The Story "Yellow Woman," written by Leslie Marmon Silko features a compelling blurring of the boundaries between myth and everyday experiences between contemporary Native American Life and ancient myths. In Silko's Story, a contemporary Pueblo woman suspects that her liaison with a cattle rustler is a replay of the Yellow Woman legend, in which the woman is abducted by a spirit. The writer reflects in her writing the Pueblo belief about myths and how they are related to the modern world. She also draws the moral strength of the young woman, who as the story progresses, is trying to figure out her identity including how the past and the myths told by her people can be significant in the world she lives.

Myths are symbolic stories. They are stories that incorporated by different cultures to inform generations about their ancestors, heroes, gods and other supernatural beings in their past history. In this story the relation to myth and everyday experiences can be seen in the way in which the man calls her Yellow Woman, who according to myth was a woman who went away with a spirit from the North and lived with him for a long time, only returning years later with her twin boys. Although the young woman faces the same predicament as that of the mythical Yellow Woman, by leaving her husband and her son and going with the strange man she meets by the river bank. She still believes unlike the woman of the past she is the Yellow Woman of the present and she has choices meaning she can always decide to head back to her people when ever she wills. But despite all the feelings she has about not being Yellow Woman and the conscience of family she has left behind, she still feels compelled to seek as Yellow Woman had in the past.
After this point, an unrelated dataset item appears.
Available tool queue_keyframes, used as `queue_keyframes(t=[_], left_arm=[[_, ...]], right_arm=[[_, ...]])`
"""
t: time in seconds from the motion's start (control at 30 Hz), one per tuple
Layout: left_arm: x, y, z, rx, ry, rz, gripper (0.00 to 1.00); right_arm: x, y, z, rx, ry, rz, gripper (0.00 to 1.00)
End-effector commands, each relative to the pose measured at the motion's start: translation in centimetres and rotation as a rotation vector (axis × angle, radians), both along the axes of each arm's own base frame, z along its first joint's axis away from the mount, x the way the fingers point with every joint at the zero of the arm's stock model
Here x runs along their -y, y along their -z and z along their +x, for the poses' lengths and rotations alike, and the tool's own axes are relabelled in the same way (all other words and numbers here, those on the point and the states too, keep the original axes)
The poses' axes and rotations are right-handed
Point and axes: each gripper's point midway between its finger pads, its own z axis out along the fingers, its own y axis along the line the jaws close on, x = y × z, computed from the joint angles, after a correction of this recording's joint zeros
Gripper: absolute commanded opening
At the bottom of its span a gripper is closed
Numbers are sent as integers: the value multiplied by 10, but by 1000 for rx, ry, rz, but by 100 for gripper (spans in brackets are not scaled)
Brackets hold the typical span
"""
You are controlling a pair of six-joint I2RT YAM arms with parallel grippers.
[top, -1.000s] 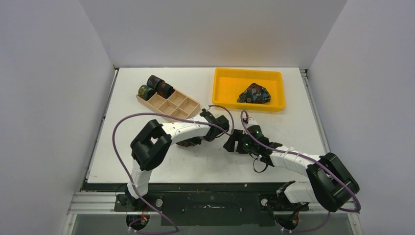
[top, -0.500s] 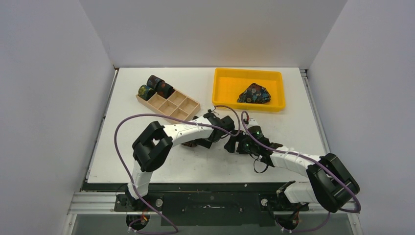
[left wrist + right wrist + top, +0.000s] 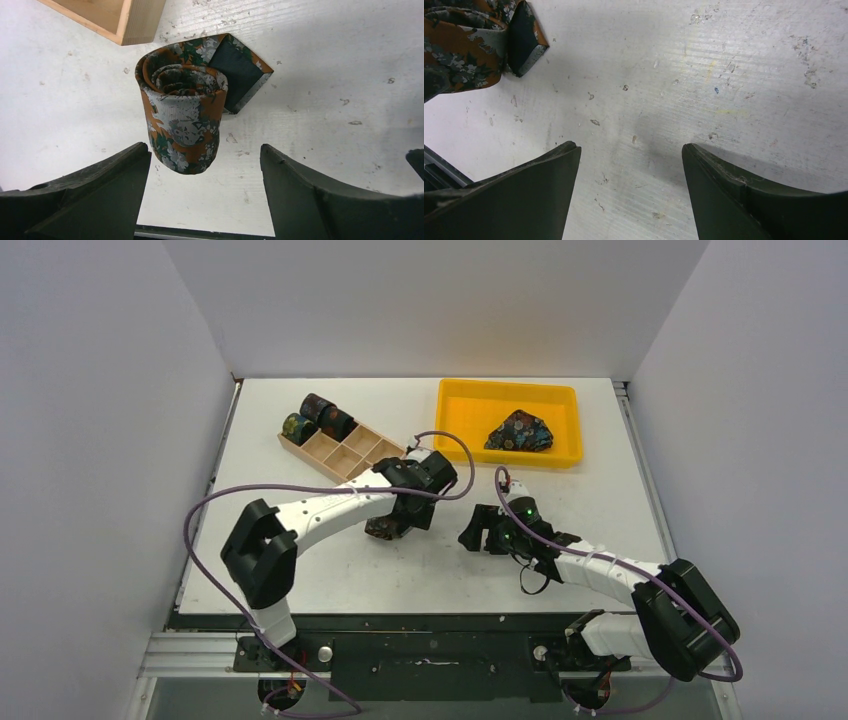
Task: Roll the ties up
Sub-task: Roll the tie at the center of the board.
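Note:
A rolled tie [image 3: 182,115], rust-orange with a grey and green floral print, rests on the white table with its pointed tail end [image 3: 240,75] sticking out behind it. My left gripper [image 3: 204,150] hangs open over the roll, touching nothing. From above, the roll [image 3: 381,529] peeks out beneath the left gripper [image 3: 400,518]. My right gripper [image 3: 626,147] is open over bare table, and the same tie [image 3: 459,55] lies off to its upper left. In the top view the right gripper [image 3: 473,536] sits to the right of the roll. An unrolled blue floral tie [image 3: 519,431] lies bunched up.
The bunched tie lies in a yellow tray [image 3: 507,386] at the back right. A wooden compartment box [image 3: 350,455] at the back left holds three rolled ties [image 3: 318,408] at its far end. Its corner [image 3: 135,25] is close to the roll.
The left gripper has opened and let go of the rolled tie, and its arm has swung left toward the box. The right gripper has stayed open and nearly still.

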Motion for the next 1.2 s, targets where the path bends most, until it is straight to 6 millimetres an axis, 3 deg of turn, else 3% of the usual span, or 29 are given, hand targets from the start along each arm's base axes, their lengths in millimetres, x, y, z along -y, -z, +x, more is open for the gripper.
queue_keyframes(t=[0.0, 0.27, 0.43, 0.73, 0.83, 1.17], left_arm=[[13, -17, 3, 3, 15, -198, 77], [20, -17, 11, -42, 4, -503, 50], [24, -11, 14, -54, 9, -601, 47], [27, 24, 11, -122, -1, -578, 47], [27, 15, 11, -102, 6, -594, 48], [22, -42, 9, -31, 53, -694, 63]], right_arm=[[-3, -14, 8, 63, -9, 23, 76], [-10, -18, 5, 71, -33, 62, 75], [-14, -22, 3, 77, -47, 80, 75], [-24, -34, 5, 81, -62, 107, 75], [-29, -40, 7, 86, -65, 122, 75], [-62, -72, 18, 73, -80, 287, 75]])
She feels drawn to the man named Silva. Although much is not known about the man other than what he tells us about his type of work and what it involves, "I steal from them" (46). He does not talk about himself and he seems to know a great deal about the territories and where the boundaries lie. He is the first person to call her Yellow Woman and because of that he initiates the Yellow Woman myth in her head. He does not give her a choice and from the way he talks to her, he sounds very much in control his moves are almost calculated and one might wonder if the story of the mythical Yellow Woman is one he uses to whoa young women to his house.

In any case she fears him and yet feels mysteriously compelled to stay with him. She sounds rather, captivated, transfixed, even hypnotized by him, destined to go with him to his house in the mountains. She follows him where he leads her all the while trying to keep in mind that she is not Yellow Woman. She is living in the present, a present that has enabled her to go to school and learn the rich heritage of her people. Through school she has learnt the realities of life and that myths were stories told by her people, by her grandfather and that they are not true. Nevertheless the further she goes with Silva the more she questions the knowledge she has acquired and hopes that she will be able to see something that will give her certainty that he is only a man (28).

Silko's story "Yellow Woman" engulfs a mystical approach to the way of life of traditional Native Americans, their belief in the spiritual world and how it relates to them and their present lives. Myth was the means by which American Indians made sense of the unpredictable universe and used it to explain the past as well as understand the present ( 2) Many of the myths told like that of Yellow Woman involved humans and non human characters (Eddy pg 1). The past, present and future were usually all entwined in the myth, as stated by Cohen " some Indian tribes believed that their conduct in the present life reflected what they believed their present to have been" Encompassing the past, the future as well as the present created aspects of their "destiny" in which they exhibited themselves as they really were. Cite.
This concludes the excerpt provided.